Exercise goal: Your answer must consist of the records exactly as given, with no pictures included.

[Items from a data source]

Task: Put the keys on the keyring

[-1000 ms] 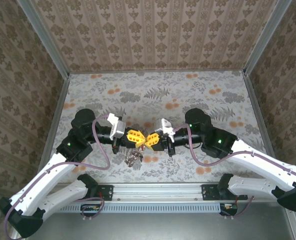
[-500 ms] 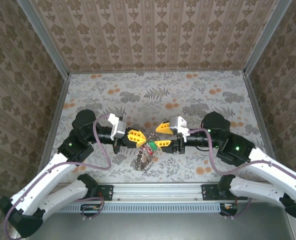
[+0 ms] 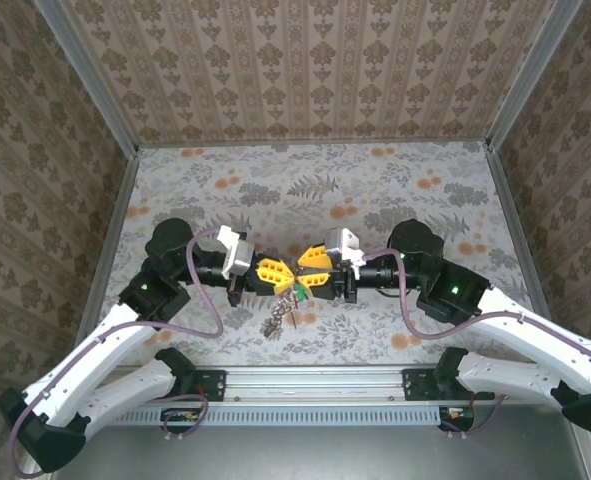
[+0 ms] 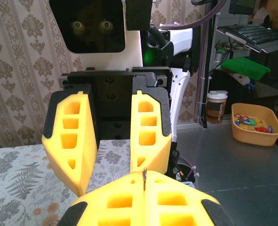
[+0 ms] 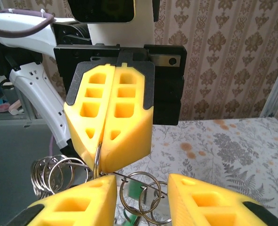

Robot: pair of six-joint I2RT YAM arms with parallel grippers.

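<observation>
- The left fingers (image 5: 124, 117) are clenched flat against each other, grasping 1 thin wire loop of the keyring (image 5: 97, 159), which comes out from between their tips.
- Just below and to one side of those tips, in the right wrist view, a bunch of coiled metal rings hangs from the pinched loop.
- In the top view the keyring (image 3: 274, 317) dangles straight under the spot where the 2 sets of fingers meet, over the flowered bench (image 3: 375, 190). Whether it touches the bench cannot be told.
- The right fingers (image 4: 68, 141) face the left ones tip to tip. The 2 of them stand spread apart, released, with a clear gap between them in the left wrist view.
- In the right wrist view, 2 overlapping rings lie in the gap between the right fingers, near their tips. Whether they touch either pad cannot be told.
- A green tag (image 3: 300, 293) sits just below the right fingertips, beside the top of the keyring. Its key is too small to make out.
</observation>
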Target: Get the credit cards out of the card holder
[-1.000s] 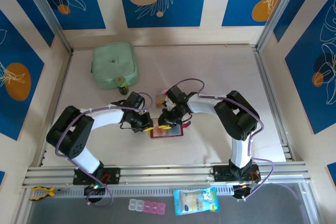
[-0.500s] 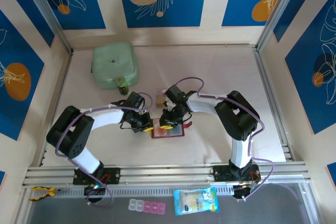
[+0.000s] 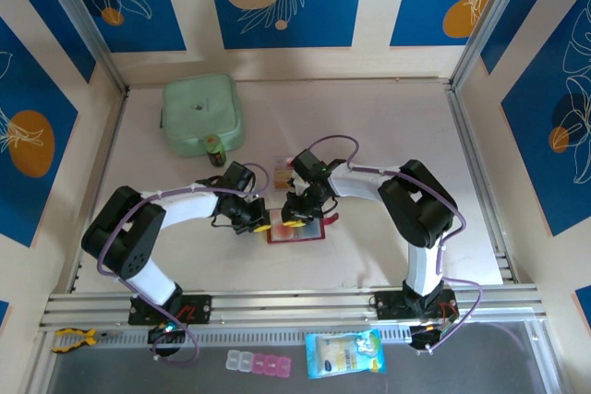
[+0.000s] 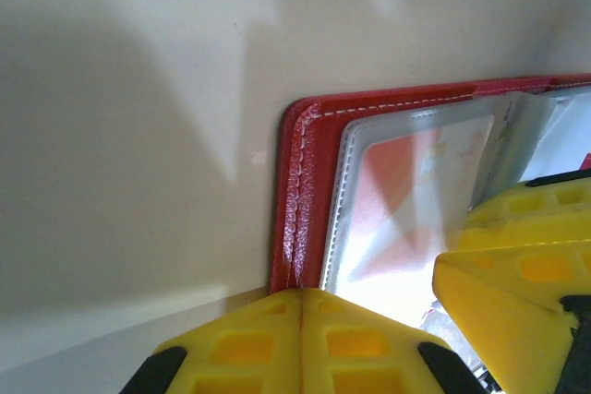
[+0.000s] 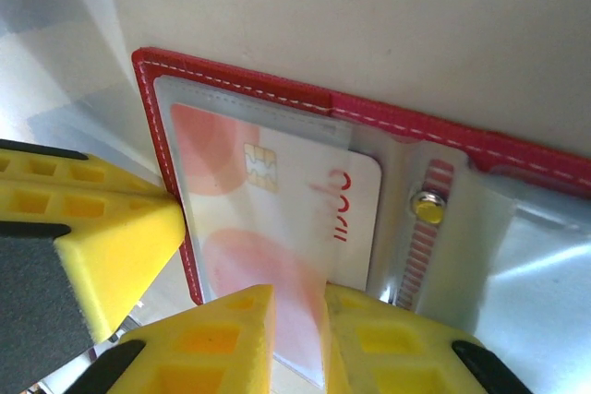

Answer section:
Task: Put the keys on the keyring

[-1000 ms] 
[-500 ms] 
[+0 ms] 
[+0 ms] 
[+0 ms] 

Robot: pair of six-joint I2RT YAM arms with parallel grippers.

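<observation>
- The left fingers (image 5: 124, 117) are clenched flat against each other, grasping 1 thin wire loop of the keyring (image 5: 97, 159), which comes out from between their tips.
- Just below and to one side of those tips, in the right wrist view, a bunch of coiled metal rings hangs from the pinched loop.
- In the top view the keyring (image 3: 274, 317) dangles straight under the spot where the 2 sets of fingers meet, over the flowered bench (image 3: 375, 190). Whether it touches the bench cannot be told.
- The right fingers (image 4: 68, 141) face the left ones tip to tip. The 2 of them stand spread apart, released, with a clear gap between them in the left wrist view.
- In the right wrist view, 2 overlapping rings lie in the gap between the right fingers, near their tips. Whether they touch either pad cannot be told.
- A green tag (image 3: 300, 293) sits just below the right fingertips, beside the top of the keyring. Its key is too small to make out.
</observation>
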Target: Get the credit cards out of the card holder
[-1.000s] 
[-0.500s] 
[+0.000s] 
[+0.000s] 
[+0.000s] 

This completes the response.